Research Project A06

Self-pumping transpiration cooling

Publications

    Research

    About this project

    The project starts as a new research project in the second funding period of SFB 1313.

    In the realm of advanced cooling concepts, transpiration cooling (TC) is considered an effective thermal protection technique for high-temperature components, as required for gas turbine applications or combustion chambers in rocket engines. In this project, we consider an extension of this methodology: the self-pumping transpiration cooling (SPTC) concept. Such systems are able to automatically adapt the coolant mass flow to different free-flow conditions without employing any pump or control unit. Moreover, thanks to the combined effect of high heat capacities of liquids and heat absorption during evaporation, they can attain much higher heat fluxes compared to gaseous coolants as used in conventional TC devices.

    Despite progress, many open questions remain both at the fundamental and operational level. Fundamental research questions pertain to the formulation of coupling conditions between the free-flow/porous media region to describe the interfacial exchange of mass, momentum and energy for two-phase flows under evaporative conditions. Moreover, it is not fully understood how capillary forces are affected by changes in pore size and morphology (e.g. due to clogging) or non-isothermal conditions within the porous region.
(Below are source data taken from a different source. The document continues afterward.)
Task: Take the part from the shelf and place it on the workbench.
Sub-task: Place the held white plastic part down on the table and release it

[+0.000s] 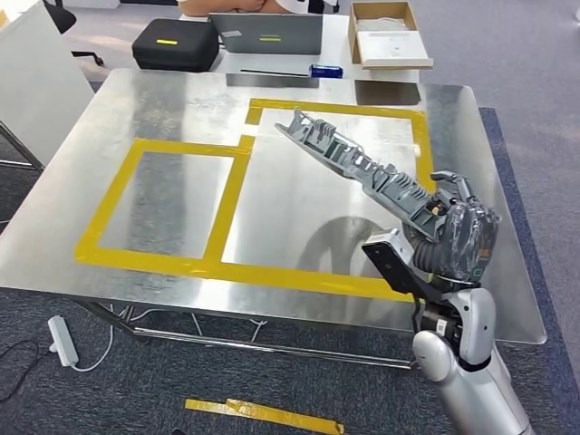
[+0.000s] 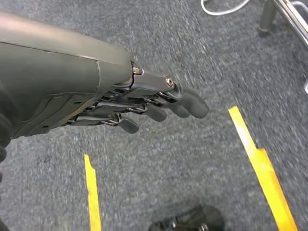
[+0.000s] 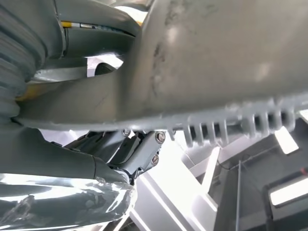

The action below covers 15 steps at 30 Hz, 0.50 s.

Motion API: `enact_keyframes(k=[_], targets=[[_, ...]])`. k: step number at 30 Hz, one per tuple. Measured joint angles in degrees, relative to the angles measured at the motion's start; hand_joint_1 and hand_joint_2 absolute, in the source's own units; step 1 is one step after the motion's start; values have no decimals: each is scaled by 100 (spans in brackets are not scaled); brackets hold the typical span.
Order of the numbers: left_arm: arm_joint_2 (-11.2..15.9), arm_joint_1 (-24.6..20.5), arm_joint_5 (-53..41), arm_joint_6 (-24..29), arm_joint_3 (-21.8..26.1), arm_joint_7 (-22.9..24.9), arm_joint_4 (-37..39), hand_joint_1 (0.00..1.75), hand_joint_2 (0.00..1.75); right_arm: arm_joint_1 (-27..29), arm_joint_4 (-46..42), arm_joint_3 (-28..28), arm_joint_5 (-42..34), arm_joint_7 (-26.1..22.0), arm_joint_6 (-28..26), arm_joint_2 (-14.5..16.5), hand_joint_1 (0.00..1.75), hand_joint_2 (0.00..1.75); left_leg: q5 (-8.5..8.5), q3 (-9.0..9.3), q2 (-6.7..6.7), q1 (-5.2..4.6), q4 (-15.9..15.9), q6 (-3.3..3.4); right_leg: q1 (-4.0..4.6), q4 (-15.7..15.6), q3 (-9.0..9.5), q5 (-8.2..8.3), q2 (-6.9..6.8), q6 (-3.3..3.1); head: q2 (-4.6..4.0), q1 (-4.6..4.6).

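Right robot hand (image 1: 459, 237) grips a long grey ribbed part (image 1: 355, 161) above the counter (image 1: 171, 100); left robot hand (image 2: 145, 103) hangs empty, fingers apart.

My right arm (image 1: 472, 362) comes up from below with the wrist bent, and my right hand (image 1: 459, 237) is closed around the near end of the part (image 1: 355, 163), fingers wrapped over its top edge, thumb underneath. The part juts away from the hand, tilted upward, clear of anything below it. My left hand (image 2: 145, 101) hangs low, fingers (image 2: 188, 103) nearly straight and close together, pointing away from the wrist, holding nothing.
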Motion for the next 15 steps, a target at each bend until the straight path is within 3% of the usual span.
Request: enact_keyframes(k=[2,4,5,6,8,10,11,15], targets=[[1,-7,-3,10,-3,-1,1,0,175,-21,27,-1,9,17,9,1,175,175,-245,-266,3,9,536,-47,-15,-27,75,-37,-5,-65,0,-24],[-3,-3,-9,15,-5,1,1,0,175,-38,56,3,19,25,20,1,175,175,-488,-743,2,12,1313,-70,-8,-27,122,-86,2,-94,0,-33],[-5,2,-11,15,-7,3,1,0,175,-37,73,6,21,30,27,1,175,175,-479,-915,2,11,1531,-68,-1,-27,156,-115,11,-96,0,-34],[-7,8,-13,15,-9,5,1,0,175,-34,90,8,22,37,34,1,175,175,-347,-993,2,9,1549,-54,7,-27,198,-146,22,-95,0,-34],[-3,13,-13,16,-12,8,1,0,175,-31,119,11,22,48,43,1,175,175,192,-853,1,-11,985,20,23,-27,304,-216,39,-83,0,-33],[10,11,-13,16,-16,10,1,0,175,-43,134,15,24,49,44,1,175,175,538,-608,1,-50,339,123,46,-23,378,-286,52,-45,0,-32],[16,6,-13,16,-21,11,1,0,175,-56,140,17,25,49,46,1,175,175,562,-532,1,-65,155,157,53,-23,387,-311,55,-19,0,-29],[8,3,-13,25,-62,15,1,0,175,-92,158,35,26,57,56,1,175,175,456,-417,-3,-28,-45,217,65,2,365,-408,37,100,0,-19]])
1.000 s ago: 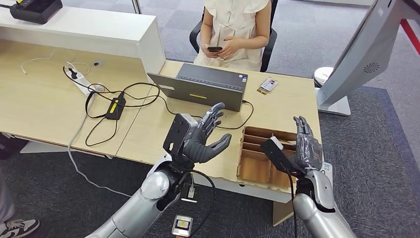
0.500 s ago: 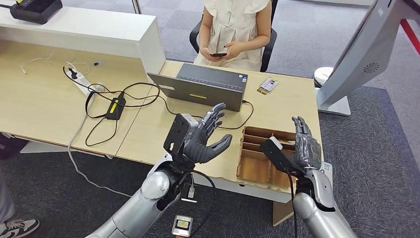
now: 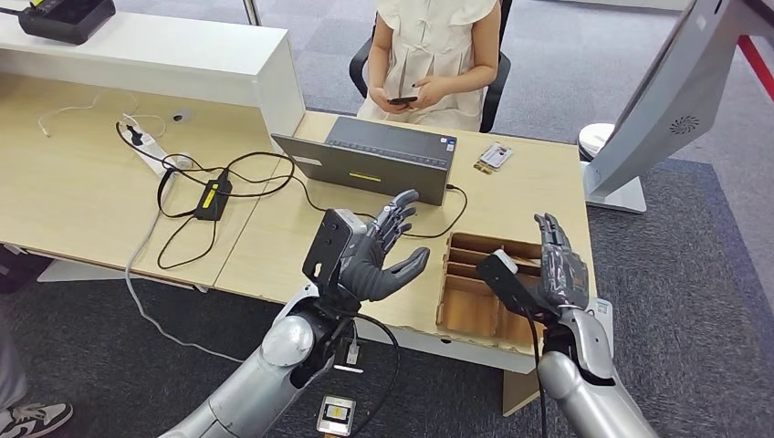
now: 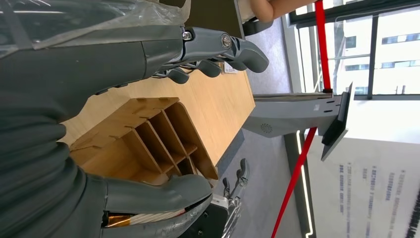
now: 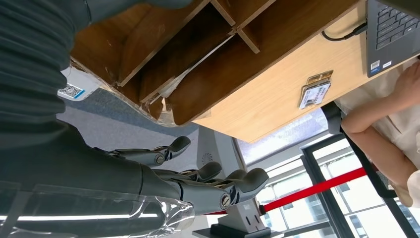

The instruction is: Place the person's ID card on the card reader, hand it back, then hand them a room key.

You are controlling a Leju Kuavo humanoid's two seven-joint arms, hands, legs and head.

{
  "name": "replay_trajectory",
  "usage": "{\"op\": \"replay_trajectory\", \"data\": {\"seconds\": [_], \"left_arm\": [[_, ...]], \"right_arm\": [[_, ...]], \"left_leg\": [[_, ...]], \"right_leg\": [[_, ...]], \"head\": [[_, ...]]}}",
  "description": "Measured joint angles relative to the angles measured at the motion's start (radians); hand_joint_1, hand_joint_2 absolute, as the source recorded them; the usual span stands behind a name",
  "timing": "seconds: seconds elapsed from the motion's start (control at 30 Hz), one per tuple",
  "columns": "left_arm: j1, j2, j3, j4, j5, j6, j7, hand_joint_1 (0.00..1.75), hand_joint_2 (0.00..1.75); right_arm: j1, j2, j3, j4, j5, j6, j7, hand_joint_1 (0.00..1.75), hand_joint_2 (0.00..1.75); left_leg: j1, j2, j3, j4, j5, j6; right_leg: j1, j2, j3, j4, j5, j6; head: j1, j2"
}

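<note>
On pale wood desk [image 3: 511, 196], slotted wooden organizer [image 3: 470, 292].

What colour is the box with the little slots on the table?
Light brown wood, the slotted box, best seen in the head view.

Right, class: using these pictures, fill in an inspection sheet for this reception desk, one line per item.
Surface: light wooden desk, with a raised white counter at the back left.
Job's things: ID card lies on the desk's far right; dark card reader mid-desk; wooden divided tray at the near edge.
Clutter: black device on the counter.
Hands: left hand and right hand both raised, fingers apart, holding nothing.
Cables: black cables and adapter, white power strip.
Surroundings: seated person holding a phone; grey kiosk stand.
</note>
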Motion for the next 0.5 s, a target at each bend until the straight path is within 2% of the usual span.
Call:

All these effects influence not only the interfacial coupling conditions, but also hamper the functionality of SPTC systems that use capillary forces to drive the liquid coolant (e.g. water) from the tank to the heated porous surface.

    To answer these questions, we will first perform a systematic study of the turbulent interfacial flow at representative conditions for SPTC applications, by measuring fluid and surface temperatures, time- resolved velocity and concentration fields within the respective laminar sub-layers. These investigations will enable us to identify the relevant driving processes and to formulate new coupling conditions for energy, momentum and mass transfer at the interface under turbulent, non-isothermal and evaporative conditions. Second, we will investigate how the interface exchange processes (mass, momentum and energy) are affected by systematic variations of thermal loads, cross-flow turbulent conditions, porous media topology and pore size morphology due to clogging.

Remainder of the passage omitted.